**Exercise**
Give every line of the data again, exactly as it is written.

**Data segment**

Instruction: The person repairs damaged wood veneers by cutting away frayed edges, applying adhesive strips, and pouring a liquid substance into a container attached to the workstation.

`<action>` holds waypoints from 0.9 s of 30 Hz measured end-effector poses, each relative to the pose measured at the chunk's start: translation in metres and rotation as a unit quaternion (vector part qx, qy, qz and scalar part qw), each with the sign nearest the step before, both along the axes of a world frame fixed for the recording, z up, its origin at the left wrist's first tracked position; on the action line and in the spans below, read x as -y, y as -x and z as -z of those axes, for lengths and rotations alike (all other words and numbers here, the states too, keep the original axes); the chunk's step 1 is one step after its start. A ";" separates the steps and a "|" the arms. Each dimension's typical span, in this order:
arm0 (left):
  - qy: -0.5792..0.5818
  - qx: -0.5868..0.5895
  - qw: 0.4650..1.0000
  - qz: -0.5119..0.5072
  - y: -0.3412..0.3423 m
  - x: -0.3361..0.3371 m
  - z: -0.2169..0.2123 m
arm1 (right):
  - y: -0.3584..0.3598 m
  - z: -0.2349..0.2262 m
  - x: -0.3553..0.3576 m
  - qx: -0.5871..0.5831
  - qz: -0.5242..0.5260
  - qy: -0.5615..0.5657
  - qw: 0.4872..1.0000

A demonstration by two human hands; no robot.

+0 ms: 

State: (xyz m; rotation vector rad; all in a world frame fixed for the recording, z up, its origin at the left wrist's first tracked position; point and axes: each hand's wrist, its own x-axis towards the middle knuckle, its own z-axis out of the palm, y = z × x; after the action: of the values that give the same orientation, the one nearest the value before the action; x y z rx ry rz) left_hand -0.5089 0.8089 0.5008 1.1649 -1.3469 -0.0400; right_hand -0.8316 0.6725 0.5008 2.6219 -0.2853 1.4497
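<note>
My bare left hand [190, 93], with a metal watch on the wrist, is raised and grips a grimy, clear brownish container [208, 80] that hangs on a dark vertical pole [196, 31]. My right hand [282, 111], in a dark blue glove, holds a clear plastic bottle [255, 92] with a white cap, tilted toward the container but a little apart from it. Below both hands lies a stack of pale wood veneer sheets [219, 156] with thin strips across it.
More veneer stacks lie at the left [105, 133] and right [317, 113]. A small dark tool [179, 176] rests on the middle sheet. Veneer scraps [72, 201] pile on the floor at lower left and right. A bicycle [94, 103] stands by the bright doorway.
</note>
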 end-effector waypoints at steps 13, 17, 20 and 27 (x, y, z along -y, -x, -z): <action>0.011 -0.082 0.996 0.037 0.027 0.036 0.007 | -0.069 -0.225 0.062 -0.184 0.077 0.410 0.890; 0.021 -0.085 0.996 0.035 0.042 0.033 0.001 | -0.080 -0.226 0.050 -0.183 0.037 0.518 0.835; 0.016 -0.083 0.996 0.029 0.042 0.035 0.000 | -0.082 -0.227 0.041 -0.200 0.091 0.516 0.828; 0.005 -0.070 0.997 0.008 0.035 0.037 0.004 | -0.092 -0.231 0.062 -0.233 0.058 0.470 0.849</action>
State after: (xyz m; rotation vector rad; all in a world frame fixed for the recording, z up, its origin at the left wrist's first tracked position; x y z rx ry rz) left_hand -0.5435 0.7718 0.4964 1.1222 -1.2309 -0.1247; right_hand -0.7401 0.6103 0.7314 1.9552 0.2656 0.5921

**Problem solution**
Instruction: The person repairs damaged wood veneers by cutting away frayed edges, applying adhesive strips, and pouring a liquid substance into a container attached to the workstation.

`<action>` holds waypoints from 0.9 s of 30 Hz measured end-effector poses, each relative to the pose measured at the chunk's start: translation in metres and rotation as a unit quaternion (vector part qx, qy, qz and scalar part qw), each with the sign nearest the step before, both along the axes of a world frame fixed for the recording, z up, its origin at the left wrist's first tracked position; on the action line and in the spans below, read x as -y, y as -x and z as -z of those axes, for lengths and rotations alike (all other words and numbers here, the states too, keep the original axes); the chunk's step 1 is one step after its start. A ";" separates the steps and a "|" the arms. Each dimension's typical span, in this order:
arm0 (left):
  - qy: -0.5792..0.5818
  - qx: -0.5868..0.5895
  - qw: 0.4650..1.0000
  - qz: -0.5119..0.5072
  - y: -0.3412..0.3423 m
  - x: -0.3361..0.3371 m
  - z: -0.2169..0.2123 m
arm1 (right):
  - y: -0.3584..0.3598 m
  - z: -0.2349..0.2262 m
  - x: -0.3553..0.3576 m
  - qx: -0.5871..0.5831
  - qz: -0.5242..0.5260
  - qy: -0.5615..0.5657
  - qw: 0.4872..1.0000

A demonstration by two human hands; no robot.

+0 ms: 

State: (xyz m; rotation vector rad; all in a world frame fixed for the recording, z up, its origin at the left wrist's first tracked position; point and axes: each hand's wrist, its own x-axis towards the middle knuckle, its own z-axis out of the palm, y = z × x; after the action: of the values that give the same orientation, the one nearest the value before the action; x y z rx ry rz) left_hand -0.5089 0.8089 0.5008 1.1649 -1.3469 -0.0400; right_hand -0.8316 0.6725 0.5008 2.6219 -0.2853 1.4497
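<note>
My bare left hand [190, 93], with a metal watch on the wrist, is raised and grips a grimy, clear brownish container [208, 80] that hangs on a dark vertical pole [196, 31]. My right hand [282, 111], in a dark blue glove, holds a clear plastic bottle [255, 92] with a white cap, tilted toward the container but a little apart from it. Below both hands lies a stack of pale wood veneer sheets [219, 156] with thin strips across it.
More veneer stacks lie at the left [105, 133] and right [317, 113]. A small dark tool [179, 176] rests on the middle sheet. Veneer scraps [72, 201] pile on the floor at lower left and right. A bicycle [94, 103] stands by the bright doorway.
</note>
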 end-effector waypoints at steps 13, 17, 20 and 27 (x, y, z along -y, -x, -z): <action>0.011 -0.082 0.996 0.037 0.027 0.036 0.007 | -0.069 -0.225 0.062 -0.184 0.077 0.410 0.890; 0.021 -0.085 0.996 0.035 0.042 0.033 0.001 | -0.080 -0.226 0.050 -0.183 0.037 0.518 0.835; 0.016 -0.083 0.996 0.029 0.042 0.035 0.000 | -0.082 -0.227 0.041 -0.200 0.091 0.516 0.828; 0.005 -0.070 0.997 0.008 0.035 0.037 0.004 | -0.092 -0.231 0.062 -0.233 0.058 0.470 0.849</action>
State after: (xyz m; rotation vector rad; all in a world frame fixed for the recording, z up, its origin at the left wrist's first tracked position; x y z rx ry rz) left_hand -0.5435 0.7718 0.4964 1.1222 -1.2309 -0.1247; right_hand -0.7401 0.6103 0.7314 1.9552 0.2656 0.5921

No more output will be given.